Task prompt:
How many lines in the records below contain the word "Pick"? State only that number.

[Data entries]
□ □ □ □ □
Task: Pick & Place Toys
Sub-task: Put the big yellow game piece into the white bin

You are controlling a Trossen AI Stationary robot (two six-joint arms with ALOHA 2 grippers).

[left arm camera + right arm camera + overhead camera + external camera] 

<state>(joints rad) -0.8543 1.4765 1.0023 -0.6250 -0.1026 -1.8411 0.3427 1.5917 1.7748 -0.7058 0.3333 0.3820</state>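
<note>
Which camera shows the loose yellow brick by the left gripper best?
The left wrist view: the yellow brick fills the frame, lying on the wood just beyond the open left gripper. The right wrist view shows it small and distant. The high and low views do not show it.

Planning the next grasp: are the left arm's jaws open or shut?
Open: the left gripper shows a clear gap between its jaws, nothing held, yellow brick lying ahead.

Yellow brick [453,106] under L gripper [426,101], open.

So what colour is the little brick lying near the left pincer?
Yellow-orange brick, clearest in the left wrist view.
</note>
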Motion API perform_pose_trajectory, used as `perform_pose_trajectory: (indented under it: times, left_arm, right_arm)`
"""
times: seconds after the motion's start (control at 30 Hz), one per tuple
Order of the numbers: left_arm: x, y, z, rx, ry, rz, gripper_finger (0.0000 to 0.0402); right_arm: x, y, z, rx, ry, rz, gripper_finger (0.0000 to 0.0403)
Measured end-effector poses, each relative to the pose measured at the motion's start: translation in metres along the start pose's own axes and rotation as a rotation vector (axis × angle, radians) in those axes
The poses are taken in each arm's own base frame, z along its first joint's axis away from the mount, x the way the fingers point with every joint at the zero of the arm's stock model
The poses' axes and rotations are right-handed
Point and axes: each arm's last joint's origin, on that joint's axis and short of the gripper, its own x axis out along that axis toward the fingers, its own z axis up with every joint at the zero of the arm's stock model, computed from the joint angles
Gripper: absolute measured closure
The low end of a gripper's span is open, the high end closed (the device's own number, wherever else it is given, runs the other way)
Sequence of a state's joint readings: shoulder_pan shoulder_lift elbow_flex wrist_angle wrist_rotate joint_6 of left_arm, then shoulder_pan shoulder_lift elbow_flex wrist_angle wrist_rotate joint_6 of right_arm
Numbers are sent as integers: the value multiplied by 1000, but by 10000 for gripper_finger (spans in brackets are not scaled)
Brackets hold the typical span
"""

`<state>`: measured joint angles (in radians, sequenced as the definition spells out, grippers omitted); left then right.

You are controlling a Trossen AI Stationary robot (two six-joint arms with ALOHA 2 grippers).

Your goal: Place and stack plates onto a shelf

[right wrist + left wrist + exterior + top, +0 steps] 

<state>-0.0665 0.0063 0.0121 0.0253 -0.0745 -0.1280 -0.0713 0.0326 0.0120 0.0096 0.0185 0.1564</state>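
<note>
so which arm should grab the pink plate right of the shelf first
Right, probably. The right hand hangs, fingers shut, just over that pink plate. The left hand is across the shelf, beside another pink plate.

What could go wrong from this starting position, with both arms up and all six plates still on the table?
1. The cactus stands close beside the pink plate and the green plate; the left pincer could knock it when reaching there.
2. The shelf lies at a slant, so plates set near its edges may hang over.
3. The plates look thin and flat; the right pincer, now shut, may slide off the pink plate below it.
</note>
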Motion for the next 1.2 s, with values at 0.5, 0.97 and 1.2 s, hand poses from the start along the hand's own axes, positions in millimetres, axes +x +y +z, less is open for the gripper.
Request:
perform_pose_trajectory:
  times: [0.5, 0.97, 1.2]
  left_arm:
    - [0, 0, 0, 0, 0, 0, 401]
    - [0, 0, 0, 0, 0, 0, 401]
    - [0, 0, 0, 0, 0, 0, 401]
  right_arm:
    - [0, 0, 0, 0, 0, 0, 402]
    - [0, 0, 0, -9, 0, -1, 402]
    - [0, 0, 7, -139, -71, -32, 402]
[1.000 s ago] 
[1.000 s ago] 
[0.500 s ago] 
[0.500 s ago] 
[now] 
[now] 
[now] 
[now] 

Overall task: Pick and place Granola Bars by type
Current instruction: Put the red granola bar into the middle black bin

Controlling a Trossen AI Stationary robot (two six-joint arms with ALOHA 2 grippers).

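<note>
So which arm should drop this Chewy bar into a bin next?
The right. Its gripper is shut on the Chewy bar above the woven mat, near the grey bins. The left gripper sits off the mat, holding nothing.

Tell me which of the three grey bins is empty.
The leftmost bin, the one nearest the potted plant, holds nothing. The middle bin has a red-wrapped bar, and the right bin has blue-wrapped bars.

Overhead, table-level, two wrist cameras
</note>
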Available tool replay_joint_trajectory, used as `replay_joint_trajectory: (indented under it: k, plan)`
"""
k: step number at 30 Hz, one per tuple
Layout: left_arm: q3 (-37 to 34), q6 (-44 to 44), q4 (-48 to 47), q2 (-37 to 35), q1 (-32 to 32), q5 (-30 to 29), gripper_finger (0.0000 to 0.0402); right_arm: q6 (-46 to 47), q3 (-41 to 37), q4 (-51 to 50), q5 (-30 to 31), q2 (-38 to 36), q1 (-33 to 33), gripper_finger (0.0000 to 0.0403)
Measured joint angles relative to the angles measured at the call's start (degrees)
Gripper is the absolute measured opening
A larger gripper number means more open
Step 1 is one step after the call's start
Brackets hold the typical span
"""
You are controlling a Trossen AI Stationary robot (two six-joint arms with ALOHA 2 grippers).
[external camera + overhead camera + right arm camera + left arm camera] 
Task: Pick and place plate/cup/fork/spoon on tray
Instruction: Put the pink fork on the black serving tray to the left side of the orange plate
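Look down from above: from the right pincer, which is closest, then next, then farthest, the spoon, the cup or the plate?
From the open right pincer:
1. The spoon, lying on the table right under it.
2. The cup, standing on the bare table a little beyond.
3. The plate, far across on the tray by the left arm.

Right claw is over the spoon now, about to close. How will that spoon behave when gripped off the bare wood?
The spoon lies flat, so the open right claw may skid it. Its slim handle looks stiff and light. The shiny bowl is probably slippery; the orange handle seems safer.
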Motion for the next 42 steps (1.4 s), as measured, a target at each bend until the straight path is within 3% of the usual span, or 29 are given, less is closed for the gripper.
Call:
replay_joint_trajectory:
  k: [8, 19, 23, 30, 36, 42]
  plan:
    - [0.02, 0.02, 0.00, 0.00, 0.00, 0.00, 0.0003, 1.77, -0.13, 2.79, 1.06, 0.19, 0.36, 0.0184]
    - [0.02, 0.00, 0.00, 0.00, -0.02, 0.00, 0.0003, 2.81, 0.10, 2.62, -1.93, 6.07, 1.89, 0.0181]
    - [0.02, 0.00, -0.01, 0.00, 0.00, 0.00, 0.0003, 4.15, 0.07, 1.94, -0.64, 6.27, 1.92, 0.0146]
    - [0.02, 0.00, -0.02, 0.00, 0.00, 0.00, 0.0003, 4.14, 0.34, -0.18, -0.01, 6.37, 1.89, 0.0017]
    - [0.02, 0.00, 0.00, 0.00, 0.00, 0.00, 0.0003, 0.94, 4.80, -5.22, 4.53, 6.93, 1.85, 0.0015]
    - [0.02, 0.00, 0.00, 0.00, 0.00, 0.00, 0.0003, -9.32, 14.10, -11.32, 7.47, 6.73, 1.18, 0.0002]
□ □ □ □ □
Written response:
3